When the Mac reboots, it opens all the windows that were open upon shutdown, but it takes a much longer time to reboot than it did when it simply resumed where I left off. Work doesn't typically get lost because Microsoft Word usually autosaves my work.

Apr 14, 2012 7:17 AM in response to naf1w2

I had changed my sleepmode in Terminal so as not to write the contents of the RAM to the Hard Drive when sleeping to save the 4 GB of disc space. I am not sure if this will effect what happens when the battery dies, but I am going to give it a shot.


I can't tell what changes you made in Terminal so there is no way to determine its effect. To eliminate all doubt I would drag the applicable preference file to the Trash.

When the Mac reboots, it opens all the windows that were open upon shutdown, but it takes a much longer time to reboot than it did when it simply resumed where I left off. Work doesn't typically get lost because Microsoft Word usually autosaves my work.


Starting a computer after shutdown always takes longer than wake from sleep since the OS has to be loaded before anything else can happen, and reopening all your previously opened windows always takes longer than otherwise since they have to be individually loaded also.


I would not be concerned about 4 GB of disk space; if its remaining capacity is so exiguous that 4 GB makes a difference, it's too full.


I am not sure what you're describing is abnormal.

My battery is definately in good shape. I always cycle it fully, and never unplug it mid-charge or plug it in at anything about 10% battery. iStat Nano says my battery is at 93% health.


Your battery is in good shape, but cycling it the way you have been is not the way to keep it so. There is no advantage to cycling it fully every time; that only worked with NiCd. Partial recharges and recharging at mid-cycle is OK with lithium ion and lithium polymer batteries.


It is best not to over-think battery charging any more. They need to be cycled but Apple's guidelines are but once a month. Each complete cycle reduces the battery's life; the amount of which is a function of its age, your usage habits, environmental factors and other intangibles.

Apr 14, 2012 9:14 AM in response to John Galt

Thank you again for your involvement. This link will show you the changes I made (from sleep mode 3 to sleep mode 0) http://macs.about.com/od/usingyourmac/qt/Change-How-Your-Mac-Sleeps-Pick-The-Sle ep-Setting-You-Want-Your-Mac-To-Use.htm The reason I did this was because the computer went to sleep faster.

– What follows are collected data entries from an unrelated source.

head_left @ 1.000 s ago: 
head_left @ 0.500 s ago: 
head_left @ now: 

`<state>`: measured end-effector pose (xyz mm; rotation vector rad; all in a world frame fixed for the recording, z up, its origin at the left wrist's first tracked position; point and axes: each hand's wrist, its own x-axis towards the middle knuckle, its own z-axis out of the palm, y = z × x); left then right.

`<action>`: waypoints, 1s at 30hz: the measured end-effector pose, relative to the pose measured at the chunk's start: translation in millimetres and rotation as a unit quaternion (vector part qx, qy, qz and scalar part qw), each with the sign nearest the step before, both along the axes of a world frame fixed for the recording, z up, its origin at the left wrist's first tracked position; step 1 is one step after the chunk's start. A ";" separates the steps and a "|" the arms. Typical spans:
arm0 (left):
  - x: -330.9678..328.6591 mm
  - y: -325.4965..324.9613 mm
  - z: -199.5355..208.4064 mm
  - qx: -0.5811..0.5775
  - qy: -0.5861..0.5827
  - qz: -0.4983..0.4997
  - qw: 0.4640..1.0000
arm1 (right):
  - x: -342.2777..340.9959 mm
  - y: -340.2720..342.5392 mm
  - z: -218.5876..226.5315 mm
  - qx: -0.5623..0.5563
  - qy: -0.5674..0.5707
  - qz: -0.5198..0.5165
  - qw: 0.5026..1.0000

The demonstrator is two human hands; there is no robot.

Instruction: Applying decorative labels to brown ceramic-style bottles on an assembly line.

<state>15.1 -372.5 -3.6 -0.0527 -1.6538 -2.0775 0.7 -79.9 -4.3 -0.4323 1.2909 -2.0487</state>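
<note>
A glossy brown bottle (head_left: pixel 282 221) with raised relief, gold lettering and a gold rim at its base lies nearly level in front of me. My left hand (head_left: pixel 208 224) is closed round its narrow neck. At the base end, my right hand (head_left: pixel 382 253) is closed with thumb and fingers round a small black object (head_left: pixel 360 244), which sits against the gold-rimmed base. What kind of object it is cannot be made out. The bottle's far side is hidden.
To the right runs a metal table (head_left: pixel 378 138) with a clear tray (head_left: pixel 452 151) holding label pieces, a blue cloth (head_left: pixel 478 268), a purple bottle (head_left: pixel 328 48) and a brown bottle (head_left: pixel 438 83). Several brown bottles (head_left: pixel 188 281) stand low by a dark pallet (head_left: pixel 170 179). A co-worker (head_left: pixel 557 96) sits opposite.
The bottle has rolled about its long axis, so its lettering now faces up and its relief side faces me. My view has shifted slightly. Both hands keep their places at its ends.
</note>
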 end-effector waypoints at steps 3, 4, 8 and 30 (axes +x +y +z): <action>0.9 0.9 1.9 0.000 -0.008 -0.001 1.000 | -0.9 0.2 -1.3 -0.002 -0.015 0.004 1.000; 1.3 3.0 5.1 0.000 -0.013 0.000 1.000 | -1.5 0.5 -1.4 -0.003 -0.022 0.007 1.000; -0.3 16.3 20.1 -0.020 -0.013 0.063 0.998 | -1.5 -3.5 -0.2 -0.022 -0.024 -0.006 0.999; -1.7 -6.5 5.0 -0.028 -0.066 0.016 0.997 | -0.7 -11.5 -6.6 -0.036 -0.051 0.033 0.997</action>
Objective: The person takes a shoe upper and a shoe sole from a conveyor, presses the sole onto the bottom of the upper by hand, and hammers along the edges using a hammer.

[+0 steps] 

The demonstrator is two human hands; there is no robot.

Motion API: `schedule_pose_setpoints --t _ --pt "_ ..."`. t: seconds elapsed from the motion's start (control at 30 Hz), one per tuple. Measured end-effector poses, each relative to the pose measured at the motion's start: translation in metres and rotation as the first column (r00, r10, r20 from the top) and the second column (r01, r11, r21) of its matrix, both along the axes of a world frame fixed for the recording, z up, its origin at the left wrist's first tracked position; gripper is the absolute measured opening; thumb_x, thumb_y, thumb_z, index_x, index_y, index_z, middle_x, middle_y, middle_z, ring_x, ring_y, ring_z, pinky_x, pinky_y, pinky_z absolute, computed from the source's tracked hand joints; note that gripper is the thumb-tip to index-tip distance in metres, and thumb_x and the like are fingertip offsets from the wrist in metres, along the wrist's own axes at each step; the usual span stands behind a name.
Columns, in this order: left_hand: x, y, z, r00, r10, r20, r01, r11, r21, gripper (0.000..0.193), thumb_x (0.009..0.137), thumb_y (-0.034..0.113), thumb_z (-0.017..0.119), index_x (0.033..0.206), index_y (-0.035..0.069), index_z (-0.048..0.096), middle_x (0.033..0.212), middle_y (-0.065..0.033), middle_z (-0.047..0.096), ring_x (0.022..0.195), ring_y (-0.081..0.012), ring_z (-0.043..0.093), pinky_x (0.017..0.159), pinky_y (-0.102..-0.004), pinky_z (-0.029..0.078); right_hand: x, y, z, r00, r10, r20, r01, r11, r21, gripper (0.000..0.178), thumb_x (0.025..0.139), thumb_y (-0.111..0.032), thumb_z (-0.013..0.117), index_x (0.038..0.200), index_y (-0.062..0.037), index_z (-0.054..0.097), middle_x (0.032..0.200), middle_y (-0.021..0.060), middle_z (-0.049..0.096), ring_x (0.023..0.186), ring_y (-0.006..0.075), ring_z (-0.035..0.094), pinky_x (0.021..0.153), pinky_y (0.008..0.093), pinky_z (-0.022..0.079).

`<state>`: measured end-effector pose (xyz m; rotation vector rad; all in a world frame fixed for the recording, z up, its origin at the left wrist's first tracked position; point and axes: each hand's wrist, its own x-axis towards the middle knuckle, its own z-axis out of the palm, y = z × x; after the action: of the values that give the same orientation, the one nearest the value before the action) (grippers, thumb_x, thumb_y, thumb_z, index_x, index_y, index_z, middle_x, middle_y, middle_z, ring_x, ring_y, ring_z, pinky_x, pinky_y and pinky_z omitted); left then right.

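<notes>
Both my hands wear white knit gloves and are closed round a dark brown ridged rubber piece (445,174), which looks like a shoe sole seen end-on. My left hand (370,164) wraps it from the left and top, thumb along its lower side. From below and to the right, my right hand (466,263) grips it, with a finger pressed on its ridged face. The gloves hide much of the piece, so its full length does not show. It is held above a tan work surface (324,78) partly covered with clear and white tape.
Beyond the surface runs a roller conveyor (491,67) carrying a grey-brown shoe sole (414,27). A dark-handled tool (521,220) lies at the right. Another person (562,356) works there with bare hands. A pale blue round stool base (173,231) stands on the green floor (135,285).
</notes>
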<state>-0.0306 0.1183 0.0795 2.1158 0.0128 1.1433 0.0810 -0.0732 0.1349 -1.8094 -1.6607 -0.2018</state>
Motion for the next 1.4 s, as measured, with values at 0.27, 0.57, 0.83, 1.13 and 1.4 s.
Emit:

I recently cleaned my hard drive up and have only 130 gb of 500 used, so the 4 GB was really the concern. I just liked the faster sleeping process.


I was not aware that constantly fully cycling the battery is not beneficial or even harmful, thank you for informing me. I thought Apple reccomended cylcing it at least once a month.


As far as fixing the resuming problem, I am still waiting for the computer to die and trying the Safe Sleep mode, which is the default setting that I changed.


Hope that works.

MacBook Restarts instead of Resuming after battery dies.